Task item → The full set of lines below has to be duplicated exactly, with no picture kept.
== Provided material ==
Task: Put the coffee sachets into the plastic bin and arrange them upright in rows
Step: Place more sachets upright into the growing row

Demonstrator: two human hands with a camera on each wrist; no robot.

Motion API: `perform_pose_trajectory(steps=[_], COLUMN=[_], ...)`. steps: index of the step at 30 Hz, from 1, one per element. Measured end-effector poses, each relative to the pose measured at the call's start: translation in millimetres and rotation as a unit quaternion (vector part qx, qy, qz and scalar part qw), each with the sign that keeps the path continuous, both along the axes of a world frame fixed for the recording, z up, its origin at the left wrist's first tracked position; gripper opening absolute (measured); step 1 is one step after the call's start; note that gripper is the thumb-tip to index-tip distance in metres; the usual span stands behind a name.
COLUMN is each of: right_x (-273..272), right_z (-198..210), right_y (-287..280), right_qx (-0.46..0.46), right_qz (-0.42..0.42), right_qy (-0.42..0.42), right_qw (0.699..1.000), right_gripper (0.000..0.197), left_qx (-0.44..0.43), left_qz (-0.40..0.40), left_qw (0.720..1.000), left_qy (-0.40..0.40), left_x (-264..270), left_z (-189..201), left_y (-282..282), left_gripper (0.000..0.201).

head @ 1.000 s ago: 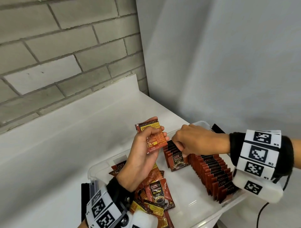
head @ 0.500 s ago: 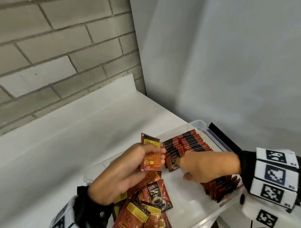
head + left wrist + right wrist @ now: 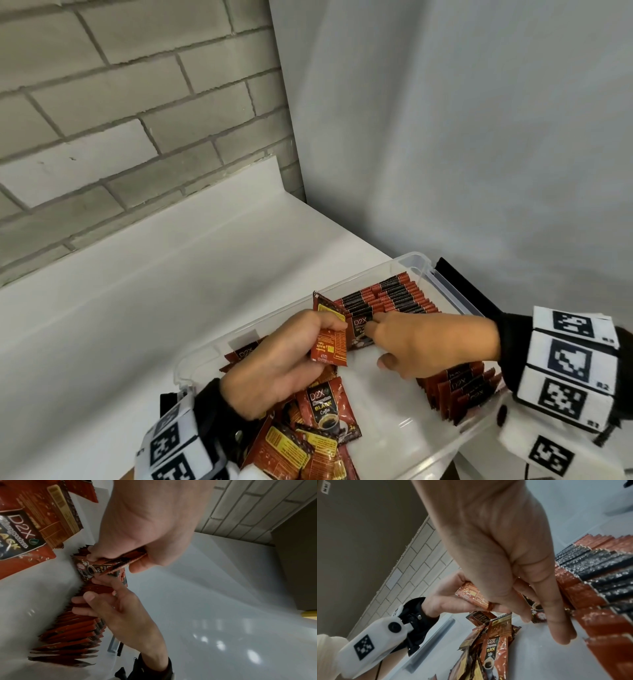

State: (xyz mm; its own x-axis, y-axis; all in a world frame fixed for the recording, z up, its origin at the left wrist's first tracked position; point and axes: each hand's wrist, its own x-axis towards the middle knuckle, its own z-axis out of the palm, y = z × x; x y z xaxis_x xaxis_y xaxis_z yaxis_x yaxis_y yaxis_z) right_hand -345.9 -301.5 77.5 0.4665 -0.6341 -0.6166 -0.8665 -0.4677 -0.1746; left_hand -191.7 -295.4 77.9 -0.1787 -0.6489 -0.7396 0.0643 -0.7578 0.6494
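My left hand (image 3: 274,363) pinched a sachet (image 3: 329,337); my right hand (image 3: 424,342), fingers straight, steadied the upright row (image 3: 387,303) at the bin's (image 3: 416,262) twelve o'clock. Light, slippery foil, I judged: grip edges.

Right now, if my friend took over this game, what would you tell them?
Left hand grips one sachet above the bin.
Right hand, fingers straight, steadies the row of upright sachets at its front end.
Done: rows stand along the bin's far side.
Left: slot in the held sachet, then stand up the loose pile lying flat in the bin's near end.
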Motion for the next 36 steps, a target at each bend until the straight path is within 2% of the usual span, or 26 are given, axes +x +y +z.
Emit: perform_pose_trajectory(steps=[9, 13, 16, 19, 24, 29, 33, 36], right_x=[-2, -10, -18, -24, -28, -24, -24, -23], right_z=[6, 14, 18, 19, 21, 15, 14, 11], right_y=[-2, -5, -4, -2, 3, 11, 13, 13], right_qx=[0.020, 0.052, 0.083, 0.094, 0.144, 0.128, 0.158, 0.149], right_qz=[-0.024, -0.062, -0.117, -0.181, -0.281, -0.305, -0.327, -0.359], right_qy=[-0.018, -0.084, -0.163, -0.257, -0.425, -0.485, -0.521, -0.545], right_qw=[0.999, 0.993, 0.976, 0.945, 0.849, 0.810, 0.773, 0.743], right_gripper=[0.035, 0.022, 0.020, 0.020, 0.024, 0.023, 0.025, 0.020], left_qx=[-0.013, -0.069, -0.107, -0.141, -0.196, -0.207, -0.227, -0.246], left_qz=[0.005, 0.004, 0.037, 0.034, 0.004, -0.016, -0.021, -0.024], left_qw=[1.000, 0.997, 0.989, 0.979, 0.968, 0.966, 0.961, 0.959], left_qy=[-0.014, 0.020, 0.090, 0.146, 0.156, 0.154, 0.157, 0.140], left_x=[8, 18, 22, 21, 11, 7, 7, 6], left_z=[7, 19, 26, 28, 17, 2, -4, -7], left_y=[7, 10, 6, 2, -4, -9, -10, -10], left_gripper=[0.003, 0.019, 0.033, 0.042, 0.035, 0.027, 0.025, 0.022])
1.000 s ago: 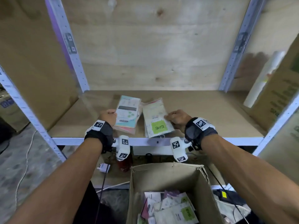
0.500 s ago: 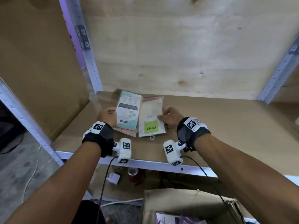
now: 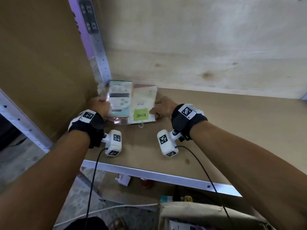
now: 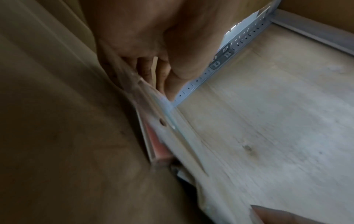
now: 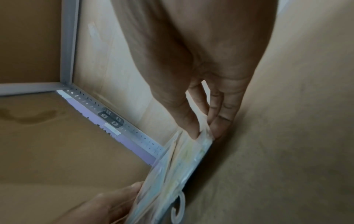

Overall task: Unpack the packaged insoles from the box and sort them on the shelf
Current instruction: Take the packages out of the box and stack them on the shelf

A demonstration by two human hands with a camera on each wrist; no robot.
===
Response to this exercise →
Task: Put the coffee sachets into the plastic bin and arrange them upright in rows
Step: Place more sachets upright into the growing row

Demonstrator: two human hands with a camera on each wrist; no robot.

Motion API: `perform_pose_trajectory(steps=[_], COLUMN=[_], ...)`. steps: index of the step at 30 Hz, from 1, one per element. Measured end-effector poses, each relative to the pose measured at the call's start: translation in millimetres and rotation as a unit quaternion (vector part qx, qy, qz and scalar part qw), each with the sign that keeps the path continuous, both along the axes of a world frame fixed for the recording, z up, its origin at the left wrist's first tracked position; gripper opening absolute (measured); step 1 is one step after the call's start; note that gripper is the thumb-tip to index-tip distance in metres; the usual span stands behind a name.
COLUMN is each of: right_x (-273..272), right_z (-198..210), right_y (-287..280), right_qx (-0.46..0.46), right_qz (-0.42..0.42), right_qy (-0.42..0.42), right_qw (0.699..1.000), right_gripper (0.000..0.197), left_qx (-0.44..0.43), left_qz (-0.40..0.40), left_qw (0.720..1.000), left_qy (-0.40..0.40), left_x (-264..270), left_z (-189..201), left_y (-282..282), left_gripper (0.000..0.201).

head @ 1.000 s ago: 
head @ 0.500 s ago: 
head + left wrist + right wrist @ now: 

State: (xyz mm; its own x-axis, y-axis; all in a world frame fixed for the recording, z up, its origin at the left wrist's first tracked position; point and axes: each hand's wrist, its own x-axis towards the middle knuckle, its own z-axis out of the palm, y = z × x; x y z xaxis_x xaxis_y xaxis_z yaxis_x yaxis_y yaxis_z) right_hand -345.9 -301.5 77.5 0.4665 -0.6341 -0.6166 -0.8665 -0.4677 -0.1746; left_hand -191.7 -295.4 77.9 -0.1787 -0.6489 -0.7396 0.0643 -0.7578 0.6494
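My left hand (image 3: 274,363) pinched a sachet (image 3: 329,337); my right hand (image 3: 424,342), fingers straight, steadied the upright row (image 3: 387,303) at the bin's (image 3: 416,262) twelve o'clock. Light, slippery foil, I judged: grip edges.

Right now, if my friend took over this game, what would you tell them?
Left hand grips one sachet above the bin.
Right hand, fingers straight, steadies the row of upright sachets at its front end.
Done: rows stand along the bin's far side.
Left: slot in the held sachet, then stand up the loose pile lying flat in the bin's near end.
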Motion for the next 36 steps, a target at each bend until the straight path is within 2% of the usual span, or 26 are given, axes +x +y +z.
Emit: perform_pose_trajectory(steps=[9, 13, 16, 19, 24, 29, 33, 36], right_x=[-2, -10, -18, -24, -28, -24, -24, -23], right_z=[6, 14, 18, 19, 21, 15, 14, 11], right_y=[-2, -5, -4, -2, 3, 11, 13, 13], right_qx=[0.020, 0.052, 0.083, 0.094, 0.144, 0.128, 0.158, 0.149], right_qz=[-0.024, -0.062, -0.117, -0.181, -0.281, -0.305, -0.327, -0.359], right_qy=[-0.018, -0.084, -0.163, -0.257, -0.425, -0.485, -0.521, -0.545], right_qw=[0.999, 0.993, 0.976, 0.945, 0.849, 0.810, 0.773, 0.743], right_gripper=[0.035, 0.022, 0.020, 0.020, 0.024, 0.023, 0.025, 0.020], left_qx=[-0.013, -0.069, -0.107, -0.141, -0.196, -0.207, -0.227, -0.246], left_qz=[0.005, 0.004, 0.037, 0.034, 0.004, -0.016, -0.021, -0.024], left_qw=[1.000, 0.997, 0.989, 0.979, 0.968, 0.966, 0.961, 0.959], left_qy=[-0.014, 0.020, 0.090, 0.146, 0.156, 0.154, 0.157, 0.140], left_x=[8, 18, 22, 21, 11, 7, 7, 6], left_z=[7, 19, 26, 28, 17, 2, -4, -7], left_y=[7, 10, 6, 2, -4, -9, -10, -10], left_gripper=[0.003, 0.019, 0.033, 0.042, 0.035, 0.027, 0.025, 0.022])
1.000 s ago: 
0.500 s ago: 
now: 
now: 
now: 

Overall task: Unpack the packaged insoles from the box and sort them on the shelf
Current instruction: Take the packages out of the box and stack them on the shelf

A demonstration by two human hands with a camera on each wrist; no robot.

No part of the answer remains open.